*** GIVEN ENTRIES Section Begins ***

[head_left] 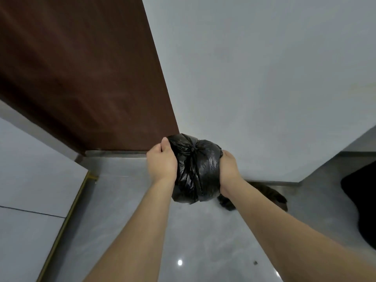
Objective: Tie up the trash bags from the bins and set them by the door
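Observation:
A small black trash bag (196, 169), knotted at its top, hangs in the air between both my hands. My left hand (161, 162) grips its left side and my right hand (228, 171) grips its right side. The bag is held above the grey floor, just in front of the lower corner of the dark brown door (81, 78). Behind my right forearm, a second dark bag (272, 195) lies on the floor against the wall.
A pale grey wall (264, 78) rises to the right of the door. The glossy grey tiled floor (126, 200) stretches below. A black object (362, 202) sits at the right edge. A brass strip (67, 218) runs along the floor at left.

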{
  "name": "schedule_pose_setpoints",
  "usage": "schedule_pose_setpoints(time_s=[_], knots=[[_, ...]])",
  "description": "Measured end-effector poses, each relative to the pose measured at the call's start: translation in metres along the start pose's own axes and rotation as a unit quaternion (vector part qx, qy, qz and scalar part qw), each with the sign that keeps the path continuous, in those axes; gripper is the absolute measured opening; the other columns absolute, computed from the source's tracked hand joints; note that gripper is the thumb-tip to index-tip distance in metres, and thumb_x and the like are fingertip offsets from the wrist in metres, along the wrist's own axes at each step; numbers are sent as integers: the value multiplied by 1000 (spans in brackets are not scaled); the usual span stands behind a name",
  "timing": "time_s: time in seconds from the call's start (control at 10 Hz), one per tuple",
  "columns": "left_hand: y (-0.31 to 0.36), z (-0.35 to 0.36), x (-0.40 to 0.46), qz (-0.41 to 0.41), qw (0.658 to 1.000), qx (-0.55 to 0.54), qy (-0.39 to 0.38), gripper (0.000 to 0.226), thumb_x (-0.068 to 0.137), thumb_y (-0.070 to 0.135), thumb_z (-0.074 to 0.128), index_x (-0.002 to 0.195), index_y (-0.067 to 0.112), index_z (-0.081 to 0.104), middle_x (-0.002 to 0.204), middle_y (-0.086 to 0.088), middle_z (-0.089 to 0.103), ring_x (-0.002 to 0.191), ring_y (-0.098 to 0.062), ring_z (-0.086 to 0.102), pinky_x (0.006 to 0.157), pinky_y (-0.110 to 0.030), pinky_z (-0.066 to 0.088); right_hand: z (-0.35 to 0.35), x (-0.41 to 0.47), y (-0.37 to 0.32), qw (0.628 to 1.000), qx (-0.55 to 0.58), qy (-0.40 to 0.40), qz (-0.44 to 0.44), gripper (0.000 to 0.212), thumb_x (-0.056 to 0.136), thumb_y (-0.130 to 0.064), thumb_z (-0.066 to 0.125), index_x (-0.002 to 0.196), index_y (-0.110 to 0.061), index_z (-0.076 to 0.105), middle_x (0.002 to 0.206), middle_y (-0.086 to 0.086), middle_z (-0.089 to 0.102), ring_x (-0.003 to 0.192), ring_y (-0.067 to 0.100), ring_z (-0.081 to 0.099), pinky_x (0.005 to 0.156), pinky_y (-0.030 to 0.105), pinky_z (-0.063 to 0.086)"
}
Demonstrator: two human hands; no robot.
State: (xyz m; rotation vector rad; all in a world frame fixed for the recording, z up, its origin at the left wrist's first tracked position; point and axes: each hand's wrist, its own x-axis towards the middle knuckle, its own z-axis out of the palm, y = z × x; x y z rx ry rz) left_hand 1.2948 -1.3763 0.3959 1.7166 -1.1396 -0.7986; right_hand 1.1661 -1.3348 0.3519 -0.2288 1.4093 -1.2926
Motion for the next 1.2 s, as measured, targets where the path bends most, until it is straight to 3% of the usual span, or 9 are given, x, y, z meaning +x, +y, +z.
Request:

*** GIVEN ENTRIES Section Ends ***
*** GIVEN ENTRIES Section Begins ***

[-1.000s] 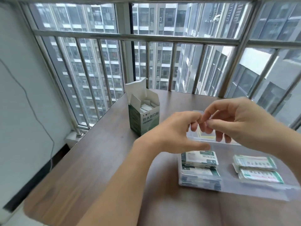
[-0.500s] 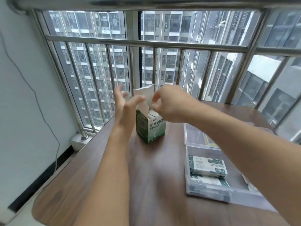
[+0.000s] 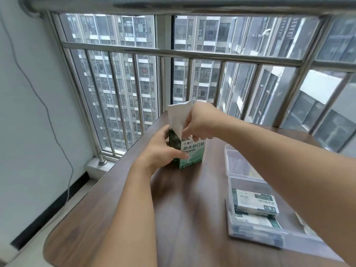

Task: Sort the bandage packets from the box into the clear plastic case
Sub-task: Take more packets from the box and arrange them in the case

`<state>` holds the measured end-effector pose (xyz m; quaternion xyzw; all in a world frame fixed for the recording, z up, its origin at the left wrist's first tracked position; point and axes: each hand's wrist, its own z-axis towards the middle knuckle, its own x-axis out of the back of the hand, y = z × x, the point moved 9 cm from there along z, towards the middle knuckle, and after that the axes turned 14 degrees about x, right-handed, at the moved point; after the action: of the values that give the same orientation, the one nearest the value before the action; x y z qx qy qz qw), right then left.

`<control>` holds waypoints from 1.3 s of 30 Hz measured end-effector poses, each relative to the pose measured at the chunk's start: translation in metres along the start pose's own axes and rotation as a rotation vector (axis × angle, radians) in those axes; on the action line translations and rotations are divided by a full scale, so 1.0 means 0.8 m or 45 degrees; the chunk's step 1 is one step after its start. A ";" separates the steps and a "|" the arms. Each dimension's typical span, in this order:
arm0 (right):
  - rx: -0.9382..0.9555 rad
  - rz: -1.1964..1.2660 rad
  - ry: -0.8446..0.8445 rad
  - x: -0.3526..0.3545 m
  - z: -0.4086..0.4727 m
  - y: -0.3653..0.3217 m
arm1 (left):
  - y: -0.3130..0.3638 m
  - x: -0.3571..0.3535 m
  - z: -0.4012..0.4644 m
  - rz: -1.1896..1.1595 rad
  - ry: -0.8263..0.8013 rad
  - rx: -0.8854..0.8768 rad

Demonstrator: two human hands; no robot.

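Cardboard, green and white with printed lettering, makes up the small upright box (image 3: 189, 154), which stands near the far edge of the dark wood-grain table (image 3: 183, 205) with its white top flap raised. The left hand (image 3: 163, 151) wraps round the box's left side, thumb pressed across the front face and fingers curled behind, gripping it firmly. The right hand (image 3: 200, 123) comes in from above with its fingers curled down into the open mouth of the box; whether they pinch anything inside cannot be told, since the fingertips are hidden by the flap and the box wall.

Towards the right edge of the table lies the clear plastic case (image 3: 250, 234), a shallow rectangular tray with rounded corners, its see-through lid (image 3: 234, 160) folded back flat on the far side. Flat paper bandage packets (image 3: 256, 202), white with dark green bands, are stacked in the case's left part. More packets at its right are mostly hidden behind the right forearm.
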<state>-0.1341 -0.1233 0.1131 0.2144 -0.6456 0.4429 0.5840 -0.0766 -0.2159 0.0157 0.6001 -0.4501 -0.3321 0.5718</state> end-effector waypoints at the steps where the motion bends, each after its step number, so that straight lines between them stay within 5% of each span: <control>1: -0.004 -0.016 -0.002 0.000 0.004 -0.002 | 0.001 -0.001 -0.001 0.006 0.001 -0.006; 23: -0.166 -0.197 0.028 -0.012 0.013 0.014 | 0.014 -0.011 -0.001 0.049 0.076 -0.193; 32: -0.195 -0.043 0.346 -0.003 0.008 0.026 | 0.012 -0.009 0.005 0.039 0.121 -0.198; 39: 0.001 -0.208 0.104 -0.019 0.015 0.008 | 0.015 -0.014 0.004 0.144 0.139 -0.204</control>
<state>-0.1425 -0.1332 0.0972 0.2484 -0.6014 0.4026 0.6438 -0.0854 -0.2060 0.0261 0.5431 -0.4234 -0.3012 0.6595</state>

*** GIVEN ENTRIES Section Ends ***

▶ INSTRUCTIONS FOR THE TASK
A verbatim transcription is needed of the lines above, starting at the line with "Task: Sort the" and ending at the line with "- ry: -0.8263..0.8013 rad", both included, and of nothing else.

▶ REPLY
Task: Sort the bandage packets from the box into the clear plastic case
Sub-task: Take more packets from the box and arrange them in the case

`<state>` holds the measured end-effector pose (xyz m; quaternion xyzw; all in a world frame fixed for the recording, z up, its origin at the left wrist's first tracked position; point and axes: each hand's wrist, its own z-axis towards the middle knuckle, its own x-axis out of the back of the hand, y = z × x, the point moved 9 cm from there along z, towards the middle knuckle, and after that the axes turned 14 degrees about x, right-handed, at the moved point; after the action: of the values that give the same orientation, the one nearest the value before the action; x y z qx qy qz qw), right then left.

`<control>` holds waypoints from 1.3 s of 30 Hz measured end-effector poses, each relative to the pose measured at the chunk's start: translation in metres along the start pose's own axes and rotation as a rotation vector (axis × angle, radians) in those axes; on the action line translations and rotations are divided by a full scale, so 1.0 means 0.8 m or 45 degrees; the chunk's step 1 is one step after its start. A ";" separates the steps and a "|" the arms. Each dimension's typical span, in this order:
arm0 (right):
  - rx: -0.9382..0.9555 rad
  - rz: -1.1964..1.2660 rad
  - ry: -0.8446..0.8445 rad
  - x: -0.3526..0.3545 m
  - z: -0.4086..0.4727 m
  - y: -0.3653..0.3217 m
arm1 (left):
  - y: -0.3130..0.3638 m
  - x: -0.3571..0.3535 m
  - z: -0.4012..0.4644 m
  - rz: -1.1896..1.1595 rad
  - ry: -0.8263..0.8013 rad

The answer requires no additions.